Nocardia salmonicida

Scientific classification
- Domain: Bacteria
- Kingdom: Bacillati
- Phylum: Actinomycetota
- Class: Actinomycetes
- Order: Mycobacteriales
- Family: Nocardiaceae
- Genus: Nocardia
- Species: N. salmonicida
- Binomial name: Nocardia salmonicida Kudo et al., 1988

= Nocardia salmonicida =

- Genus: Nocardia
- Species: salmonicida
- Authority: Kudo et al., 1988

Species of bacterium

Nocardia salmonicida is a species of gram-positive, aerobic, acid-alcohol-fast filamentous bacterium from the order Mycobacteriales known for inflicting fish with nocardiosis, a disease characterized by the formation of granulomatous lesions in internal organs, resulting in significant mortality. A LAMP assay was detailed in 2014 to assist with rapid detection of the species.

== Etymology ==
Salmonicida is derived from the Latin salmonis, meaning "salmon", with the suffix cida, which is from the Latin word caedo, meaning to cut or kill.

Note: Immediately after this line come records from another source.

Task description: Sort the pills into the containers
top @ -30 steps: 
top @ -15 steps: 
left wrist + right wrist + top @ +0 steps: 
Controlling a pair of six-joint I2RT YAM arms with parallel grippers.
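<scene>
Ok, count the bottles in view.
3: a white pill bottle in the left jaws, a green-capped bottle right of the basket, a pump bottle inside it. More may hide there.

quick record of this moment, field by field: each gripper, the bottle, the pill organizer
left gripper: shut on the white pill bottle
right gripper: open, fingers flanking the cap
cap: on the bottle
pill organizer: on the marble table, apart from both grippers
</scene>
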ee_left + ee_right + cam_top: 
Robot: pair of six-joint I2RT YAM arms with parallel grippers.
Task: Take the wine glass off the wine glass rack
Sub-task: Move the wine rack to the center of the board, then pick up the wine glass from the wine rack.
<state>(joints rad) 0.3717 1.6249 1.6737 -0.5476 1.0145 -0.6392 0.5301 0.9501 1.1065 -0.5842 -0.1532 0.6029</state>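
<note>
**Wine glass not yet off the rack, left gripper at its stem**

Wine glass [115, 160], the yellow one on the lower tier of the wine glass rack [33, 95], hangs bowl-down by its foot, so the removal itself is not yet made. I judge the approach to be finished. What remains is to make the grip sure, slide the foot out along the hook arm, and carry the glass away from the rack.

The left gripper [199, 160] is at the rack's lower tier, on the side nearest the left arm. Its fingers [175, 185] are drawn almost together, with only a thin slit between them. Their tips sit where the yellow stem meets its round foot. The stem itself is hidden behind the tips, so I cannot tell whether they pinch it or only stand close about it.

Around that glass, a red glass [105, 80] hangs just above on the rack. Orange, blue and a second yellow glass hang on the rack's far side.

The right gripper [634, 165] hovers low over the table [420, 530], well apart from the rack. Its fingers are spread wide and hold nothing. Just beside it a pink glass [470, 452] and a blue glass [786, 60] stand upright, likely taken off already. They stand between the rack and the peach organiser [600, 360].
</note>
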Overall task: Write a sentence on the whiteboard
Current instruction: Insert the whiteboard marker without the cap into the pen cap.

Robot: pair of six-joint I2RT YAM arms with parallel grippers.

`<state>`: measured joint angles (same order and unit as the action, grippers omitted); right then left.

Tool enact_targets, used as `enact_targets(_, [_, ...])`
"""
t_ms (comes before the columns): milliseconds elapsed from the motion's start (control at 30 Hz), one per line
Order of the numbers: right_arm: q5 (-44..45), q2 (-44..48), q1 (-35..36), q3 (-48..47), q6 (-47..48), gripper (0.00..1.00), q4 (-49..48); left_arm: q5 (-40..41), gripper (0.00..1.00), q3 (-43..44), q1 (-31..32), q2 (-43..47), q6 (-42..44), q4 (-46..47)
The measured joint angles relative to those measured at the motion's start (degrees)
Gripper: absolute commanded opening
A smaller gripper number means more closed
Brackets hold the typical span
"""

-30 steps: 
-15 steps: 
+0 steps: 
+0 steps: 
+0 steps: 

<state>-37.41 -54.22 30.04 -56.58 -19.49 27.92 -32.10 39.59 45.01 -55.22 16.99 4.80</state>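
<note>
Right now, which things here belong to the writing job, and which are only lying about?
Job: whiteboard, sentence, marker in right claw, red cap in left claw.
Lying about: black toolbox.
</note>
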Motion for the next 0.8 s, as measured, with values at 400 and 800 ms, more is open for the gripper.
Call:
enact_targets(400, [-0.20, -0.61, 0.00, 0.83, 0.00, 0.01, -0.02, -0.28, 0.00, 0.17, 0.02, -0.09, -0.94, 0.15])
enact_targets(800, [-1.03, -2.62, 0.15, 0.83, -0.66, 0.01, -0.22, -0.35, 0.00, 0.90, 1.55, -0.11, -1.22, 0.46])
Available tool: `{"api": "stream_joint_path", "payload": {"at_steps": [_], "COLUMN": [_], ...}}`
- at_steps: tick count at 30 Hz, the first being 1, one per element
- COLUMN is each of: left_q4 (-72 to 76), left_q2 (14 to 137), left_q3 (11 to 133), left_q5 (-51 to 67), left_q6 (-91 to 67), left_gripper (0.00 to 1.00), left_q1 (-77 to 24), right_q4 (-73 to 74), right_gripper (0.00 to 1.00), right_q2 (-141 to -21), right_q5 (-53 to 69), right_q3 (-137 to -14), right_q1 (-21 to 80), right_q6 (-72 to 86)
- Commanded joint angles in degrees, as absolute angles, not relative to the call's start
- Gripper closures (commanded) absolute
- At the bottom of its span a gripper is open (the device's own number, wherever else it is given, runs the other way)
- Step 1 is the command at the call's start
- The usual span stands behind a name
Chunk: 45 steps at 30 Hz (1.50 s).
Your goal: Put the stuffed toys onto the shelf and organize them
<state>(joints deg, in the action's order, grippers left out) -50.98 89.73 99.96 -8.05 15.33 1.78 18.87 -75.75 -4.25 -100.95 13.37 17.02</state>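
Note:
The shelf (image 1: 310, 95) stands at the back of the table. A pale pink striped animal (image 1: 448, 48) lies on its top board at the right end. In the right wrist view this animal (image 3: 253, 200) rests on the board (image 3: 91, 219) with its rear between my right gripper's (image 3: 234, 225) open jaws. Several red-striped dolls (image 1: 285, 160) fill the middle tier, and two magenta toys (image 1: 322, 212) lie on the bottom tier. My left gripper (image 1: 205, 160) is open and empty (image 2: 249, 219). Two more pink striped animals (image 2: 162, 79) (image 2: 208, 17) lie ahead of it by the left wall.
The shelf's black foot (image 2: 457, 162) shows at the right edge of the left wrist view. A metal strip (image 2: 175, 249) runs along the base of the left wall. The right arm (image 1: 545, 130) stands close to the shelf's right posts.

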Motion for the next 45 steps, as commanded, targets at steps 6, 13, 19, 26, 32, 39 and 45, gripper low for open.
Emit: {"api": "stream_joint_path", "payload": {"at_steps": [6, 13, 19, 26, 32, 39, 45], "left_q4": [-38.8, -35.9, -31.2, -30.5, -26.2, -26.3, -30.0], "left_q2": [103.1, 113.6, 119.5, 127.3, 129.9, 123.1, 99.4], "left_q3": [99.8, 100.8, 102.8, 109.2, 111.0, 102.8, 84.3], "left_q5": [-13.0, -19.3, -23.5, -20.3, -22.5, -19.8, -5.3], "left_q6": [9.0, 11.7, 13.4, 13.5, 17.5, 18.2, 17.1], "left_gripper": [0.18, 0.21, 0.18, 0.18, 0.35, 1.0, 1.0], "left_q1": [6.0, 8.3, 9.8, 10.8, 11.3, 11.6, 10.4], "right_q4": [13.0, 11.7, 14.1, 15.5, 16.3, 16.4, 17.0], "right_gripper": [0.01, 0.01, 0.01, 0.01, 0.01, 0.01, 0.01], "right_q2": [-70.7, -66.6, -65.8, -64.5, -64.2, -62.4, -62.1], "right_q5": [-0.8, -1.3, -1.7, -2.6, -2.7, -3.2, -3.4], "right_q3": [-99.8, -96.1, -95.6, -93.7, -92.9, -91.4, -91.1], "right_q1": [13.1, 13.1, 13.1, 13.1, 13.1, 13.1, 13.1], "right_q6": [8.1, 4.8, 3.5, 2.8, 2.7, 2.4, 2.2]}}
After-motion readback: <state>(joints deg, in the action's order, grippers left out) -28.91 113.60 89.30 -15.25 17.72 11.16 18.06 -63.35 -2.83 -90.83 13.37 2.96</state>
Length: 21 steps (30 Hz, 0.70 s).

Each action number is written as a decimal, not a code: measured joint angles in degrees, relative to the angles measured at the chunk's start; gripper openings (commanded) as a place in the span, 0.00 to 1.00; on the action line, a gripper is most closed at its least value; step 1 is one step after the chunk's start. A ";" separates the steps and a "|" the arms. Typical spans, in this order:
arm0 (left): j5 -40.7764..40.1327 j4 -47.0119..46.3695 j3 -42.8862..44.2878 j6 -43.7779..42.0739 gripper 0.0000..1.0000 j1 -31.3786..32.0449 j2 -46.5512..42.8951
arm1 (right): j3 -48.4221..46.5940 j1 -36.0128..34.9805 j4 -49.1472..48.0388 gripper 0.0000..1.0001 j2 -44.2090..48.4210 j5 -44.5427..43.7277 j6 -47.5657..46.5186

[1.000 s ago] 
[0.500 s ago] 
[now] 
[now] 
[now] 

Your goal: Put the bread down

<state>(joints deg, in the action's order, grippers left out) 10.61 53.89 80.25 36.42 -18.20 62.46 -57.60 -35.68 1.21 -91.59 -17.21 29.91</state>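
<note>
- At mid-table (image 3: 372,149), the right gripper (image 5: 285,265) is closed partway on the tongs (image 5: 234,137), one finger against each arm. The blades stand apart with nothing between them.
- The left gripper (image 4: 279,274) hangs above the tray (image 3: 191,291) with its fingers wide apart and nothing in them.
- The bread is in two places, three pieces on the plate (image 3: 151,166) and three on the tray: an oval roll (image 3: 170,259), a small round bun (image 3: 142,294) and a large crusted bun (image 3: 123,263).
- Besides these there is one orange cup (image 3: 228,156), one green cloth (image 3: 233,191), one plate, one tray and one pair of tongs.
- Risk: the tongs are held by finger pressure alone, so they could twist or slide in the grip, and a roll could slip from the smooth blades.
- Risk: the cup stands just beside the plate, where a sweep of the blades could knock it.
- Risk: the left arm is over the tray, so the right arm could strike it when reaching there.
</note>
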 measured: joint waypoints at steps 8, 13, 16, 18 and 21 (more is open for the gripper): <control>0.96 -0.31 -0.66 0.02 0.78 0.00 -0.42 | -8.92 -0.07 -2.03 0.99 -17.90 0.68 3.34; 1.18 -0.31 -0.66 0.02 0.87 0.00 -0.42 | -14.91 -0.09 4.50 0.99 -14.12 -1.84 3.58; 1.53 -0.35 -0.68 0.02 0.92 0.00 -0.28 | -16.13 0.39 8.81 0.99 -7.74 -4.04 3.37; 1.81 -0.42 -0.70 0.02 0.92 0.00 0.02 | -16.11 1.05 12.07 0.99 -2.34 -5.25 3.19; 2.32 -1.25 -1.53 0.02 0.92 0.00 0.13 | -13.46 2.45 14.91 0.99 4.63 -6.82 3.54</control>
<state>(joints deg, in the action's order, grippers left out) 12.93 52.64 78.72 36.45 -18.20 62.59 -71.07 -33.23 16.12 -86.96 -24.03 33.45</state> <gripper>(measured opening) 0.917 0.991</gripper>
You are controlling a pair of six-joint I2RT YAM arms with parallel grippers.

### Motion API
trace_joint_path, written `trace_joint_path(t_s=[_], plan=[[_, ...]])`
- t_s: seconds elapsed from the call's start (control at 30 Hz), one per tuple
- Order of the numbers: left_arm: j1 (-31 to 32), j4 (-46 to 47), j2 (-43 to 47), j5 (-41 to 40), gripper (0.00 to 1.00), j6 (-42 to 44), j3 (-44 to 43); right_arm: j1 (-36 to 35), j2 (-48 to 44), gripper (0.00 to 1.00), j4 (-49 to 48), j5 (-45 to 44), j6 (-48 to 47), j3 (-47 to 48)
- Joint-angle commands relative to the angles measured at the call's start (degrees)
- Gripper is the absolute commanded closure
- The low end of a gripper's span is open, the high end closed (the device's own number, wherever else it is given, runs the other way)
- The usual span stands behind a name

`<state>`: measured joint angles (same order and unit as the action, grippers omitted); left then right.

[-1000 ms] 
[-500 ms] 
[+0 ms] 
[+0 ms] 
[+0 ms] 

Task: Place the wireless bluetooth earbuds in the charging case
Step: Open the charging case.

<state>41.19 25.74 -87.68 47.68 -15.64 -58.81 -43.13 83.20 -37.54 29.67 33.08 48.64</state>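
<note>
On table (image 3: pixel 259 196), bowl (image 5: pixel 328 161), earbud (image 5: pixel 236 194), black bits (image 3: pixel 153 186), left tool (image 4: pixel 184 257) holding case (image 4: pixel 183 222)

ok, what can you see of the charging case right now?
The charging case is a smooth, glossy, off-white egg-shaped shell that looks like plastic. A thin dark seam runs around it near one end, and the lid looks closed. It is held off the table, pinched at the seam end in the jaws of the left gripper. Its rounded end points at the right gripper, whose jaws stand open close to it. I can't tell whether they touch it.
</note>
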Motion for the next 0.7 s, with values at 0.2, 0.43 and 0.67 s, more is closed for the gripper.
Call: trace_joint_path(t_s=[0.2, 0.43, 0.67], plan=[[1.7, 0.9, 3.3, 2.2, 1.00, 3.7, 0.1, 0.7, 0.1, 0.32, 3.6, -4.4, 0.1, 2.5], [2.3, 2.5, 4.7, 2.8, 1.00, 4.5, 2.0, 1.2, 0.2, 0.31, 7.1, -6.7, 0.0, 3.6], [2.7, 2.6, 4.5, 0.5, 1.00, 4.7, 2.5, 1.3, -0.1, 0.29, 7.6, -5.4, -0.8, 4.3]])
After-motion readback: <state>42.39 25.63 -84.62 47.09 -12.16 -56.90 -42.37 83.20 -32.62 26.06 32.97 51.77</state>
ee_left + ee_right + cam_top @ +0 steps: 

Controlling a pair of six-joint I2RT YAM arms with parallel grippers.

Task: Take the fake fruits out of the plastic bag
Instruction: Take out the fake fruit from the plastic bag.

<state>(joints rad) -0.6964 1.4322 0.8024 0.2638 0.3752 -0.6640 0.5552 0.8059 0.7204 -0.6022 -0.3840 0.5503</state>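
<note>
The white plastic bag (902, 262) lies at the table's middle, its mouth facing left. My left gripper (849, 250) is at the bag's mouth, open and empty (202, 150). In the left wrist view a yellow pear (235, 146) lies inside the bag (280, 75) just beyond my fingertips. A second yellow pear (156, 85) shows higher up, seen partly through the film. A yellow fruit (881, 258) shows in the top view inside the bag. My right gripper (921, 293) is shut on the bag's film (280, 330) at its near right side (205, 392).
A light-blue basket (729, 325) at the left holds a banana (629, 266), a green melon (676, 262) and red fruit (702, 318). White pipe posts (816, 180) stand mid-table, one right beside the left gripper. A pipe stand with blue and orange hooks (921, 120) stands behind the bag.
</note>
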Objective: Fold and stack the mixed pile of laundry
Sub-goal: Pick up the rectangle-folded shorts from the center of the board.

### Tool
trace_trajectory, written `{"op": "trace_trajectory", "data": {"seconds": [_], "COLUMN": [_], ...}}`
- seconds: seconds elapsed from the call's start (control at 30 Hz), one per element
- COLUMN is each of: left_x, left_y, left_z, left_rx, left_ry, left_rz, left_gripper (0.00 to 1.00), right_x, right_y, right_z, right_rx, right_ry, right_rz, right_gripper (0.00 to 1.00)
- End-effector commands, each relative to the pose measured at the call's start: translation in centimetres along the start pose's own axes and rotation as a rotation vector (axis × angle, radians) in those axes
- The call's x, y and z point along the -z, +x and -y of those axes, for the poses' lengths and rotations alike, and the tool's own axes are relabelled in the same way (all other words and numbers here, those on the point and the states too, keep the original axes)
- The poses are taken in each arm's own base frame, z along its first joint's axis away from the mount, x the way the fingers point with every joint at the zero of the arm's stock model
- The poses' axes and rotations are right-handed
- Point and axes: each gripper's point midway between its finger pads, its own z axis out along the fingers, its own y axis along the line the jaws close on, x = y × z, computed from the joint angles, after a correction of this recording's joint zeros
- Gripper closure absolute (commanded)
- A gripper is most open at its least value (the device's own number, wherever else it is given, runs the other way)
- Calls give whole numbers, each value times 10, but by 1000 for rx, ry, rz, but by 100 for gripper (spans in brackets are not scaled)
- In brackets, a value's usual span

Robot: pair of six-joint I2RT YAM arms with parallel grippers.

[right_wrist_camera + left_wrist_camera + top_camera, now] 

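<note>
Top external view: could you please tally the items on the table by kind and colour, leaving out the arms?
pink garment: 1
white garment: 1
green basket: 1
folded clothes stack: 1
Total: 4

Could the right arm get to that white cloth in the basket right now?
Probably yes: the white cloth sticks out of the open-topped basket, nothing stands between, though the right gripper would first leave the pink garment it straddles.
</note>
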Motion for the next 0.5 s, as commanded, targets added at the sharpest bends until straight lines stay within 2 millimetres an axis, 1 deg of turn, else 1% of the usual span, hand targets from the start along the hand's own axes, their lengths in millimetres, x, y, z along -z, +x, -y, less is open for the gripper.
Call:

The full name translates to "salmon-killer".

== Taxonomy ==
Strain JCM 4826 was originally assigned as Streptomyces salmoncida by American zoologist Augusta Rucker in 1949, after being discovered in sockeye salmon (Oncorhynchus nerka), and then named Nocardia salmonicida after the inclusion of further chemotaxonomic data in 1971, 1985, and 1988. The species was linked to Nocardia asteroides based on DNA analysis.